Found an interesting project going on. Since every machine has C compiler and Linux comes with Rust these days. Instead of shipping rustc binaries. Let's build a Rust compiler in C. ( Not even using C extensions ) Compile the Rust compiler with C compiler than use that compiler to compile Linux Rust code. Which is very little atm.
Since LLVM backends are avoided, which requires C++. You can compile the whole thing with 100KB TinyCC compiler.
You could compile Rust chess engines with this.

It's a very complex project and C makes code very sparse and tedious to write. I'm writing my current simple language in Python. I would never start writing Rust compiler in C. Since I don't enjoy writing C. It's like assembly with some syntax sugar. But C is the mother of all languages.

https://notgull.net/announcing-dozer/
Repo: https://codeberg.org/notgull/dozer
JohnWoe
Posts: 529
Joined: Sat Mar 02, 2013 11:31 pm

Re: Rust compiler in C

Post by JohnWoe »

It actually compiles this Rust code:

Code: Select all

// exitcode:1

fn do_nothing() {}

fn do_something(x: i64) {
    add_two_numbers(1, 2);
}

fn rust_main() -> i32 {
    let two = 2i32;
    let my_str = unsafe {
        let foo = two;
        foo;

        c"abcd🐬\" \u{1b}[31m é 举 \x1b[0m"

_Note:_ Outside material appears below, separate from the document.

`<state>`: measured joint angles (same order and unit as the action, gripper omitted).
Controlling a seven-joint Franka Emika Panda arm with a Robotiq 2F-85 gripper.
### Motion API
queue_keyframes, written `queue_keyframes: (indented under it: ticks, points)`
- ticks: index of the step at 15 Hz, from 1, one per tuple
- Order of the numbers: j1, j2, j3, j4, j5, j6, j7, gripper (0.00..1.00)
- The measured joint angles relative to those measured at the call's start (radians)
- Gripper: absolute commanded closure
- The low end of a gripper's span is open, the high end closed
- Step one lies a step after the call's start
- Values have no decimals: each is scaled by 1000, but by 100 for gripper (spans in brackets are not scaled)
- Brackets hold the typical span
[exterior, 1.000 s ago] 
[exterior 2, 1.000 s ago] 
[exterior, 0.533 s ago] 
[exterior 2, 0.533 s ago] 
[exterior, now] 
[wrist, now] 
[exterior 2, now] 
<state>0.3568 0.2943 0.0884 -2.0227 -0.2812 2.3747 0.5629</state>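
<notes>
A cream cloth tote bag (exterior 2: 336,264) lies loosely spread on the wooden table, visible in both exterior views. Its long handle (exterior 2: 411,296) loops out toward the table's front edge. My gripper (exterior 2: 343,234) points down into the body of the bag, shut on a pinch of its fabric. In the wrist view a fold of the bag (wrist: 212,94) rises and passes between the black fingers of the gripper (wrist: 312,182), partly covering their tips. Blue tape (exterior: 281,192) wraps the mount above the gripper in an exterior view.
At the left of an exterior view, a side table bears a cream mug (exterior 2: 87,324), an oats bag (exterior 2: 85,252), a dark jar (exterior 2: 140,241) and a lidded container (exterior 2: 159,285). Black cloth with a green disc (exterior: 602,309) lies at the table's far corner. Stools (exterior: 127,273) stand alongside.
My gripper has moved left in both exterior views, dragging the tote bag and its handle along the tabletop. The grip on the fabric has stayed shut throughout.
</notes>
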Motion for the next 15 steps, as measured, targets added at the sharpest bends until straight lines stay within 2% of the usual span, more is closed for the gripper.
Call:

        // b"hello world: \x55\nyay\0"

    };
    unsafe {
        puts(my_str);
    };
    let res = two.sub(1);

    let one_byte = 'a'; // 97
    let two_bytes = 'é'; // 233
    let three_bytes = '举'; // 20030
    let four_bytes_expected = '\u{1f42c}';
    let four_bytes = '🐬'; // 128044

    res
}

impl i32 {
    fn add(this: i32, other: i32) -> i32 {
        this + other
    }

    fn sub(self, other: i32) -> i32 {
        self - other
    }
}

extern "C" {
    fn puts(data: *const u8);
}

fn add_two_numbers(x: i32, y: i32) -> i32 {
    x + y
}
1. Build dozer.
2. Then download qbe and compile it.
3. ???
4. It's alive !!!

Code: Select all

ThinkPad-E14-Gen-2:~/Lataukset/dozer$ ./dozer tests/compile/compile_test.rs hello.nhad
ThinkPad-E14-Gen-2:~/Lataukset/dozer$ ./dozer-qbe hello.nhad > hello.qbe
ThinkPad-E14-Gen-2:~/Lataukset/dozer$ ./qbe hello.qbe > hello.S
ThinkPad-E14-Gen-2:~/Lataukset/dozer$ cc hello.S objs/libdozerrt.a -o hello
ThinkPad-E14-Gen-2:~/Lataukset/dozer$ ./hello 
abcd🐬"  é 举 
User avatar
Ras
Posts: 2694
Joined: Tue Aug 30, 2016 8:19 pm
Full name: Rasmus Althoff

Re: Rust compiler in C

Post by Ras »

JohnWoe wrote: Sat Dec 14, 2024 12:40 amSince I don't enjoy writing C. It's like assembly with some syntax sugar.
C is the best portable macro assembler ever. :D
Rasmus Althoff
https://www.ct800.net
User avatar
hgm
Posts: 28331
Joined: Fri Mar 10, 2006 10:06 am
Location: Amsterdam
Full name: H G Muller

Re: Rust compiler in C

Post by hgm »

I though that most compilers for other languages were implemented nowadays as ...-to-C transpilers. So that you can make use of the optimizing code generation backend of the C compiler, and don't have to bother with that part of the task. I once tried to use a BASIC-to-C transpiler, but this was not very successful. In the end I just used an edit script for doing the translation, followed by some hand-editing for the rare cases. If the laguages are sufficiently similar an edit script can get a long way.
mar
Posts: 2646
Joined: Fri Nov 26, 2010 2:00 pm
Location: Czech Republic
Full name: Martin Sedlak

Re: Rust compiler in C

Post by mar »

hmm, that project looks largely unfinished - compiling toy programs that add two numbers and print hello world is not that useful, even though it's a start
my guess is that the author severely underestimated the scope of the project

one doesn't simply "write a rust compiler" - that'd be a huge undertaking. there are people out there who single-handledly
wrote C++ compilers (I know of 2), but we're talking experts here, not college students
I believe that jai, odin and zig are also (or started as) one-man projects - and all of them use LLVM as a backend:
C transpilers probably only at the start of a project - jai originally had a C transpiler backend before switching to LLVM for release builds

the most popular codegen backend for most modern serious languages is LLVM. we're talking 2.5 million lines of C++ code,
writing optimizers is by far the hardest task. lexer is trivial, parser is easy (asusming a sufficiently simple language), codegen is hard.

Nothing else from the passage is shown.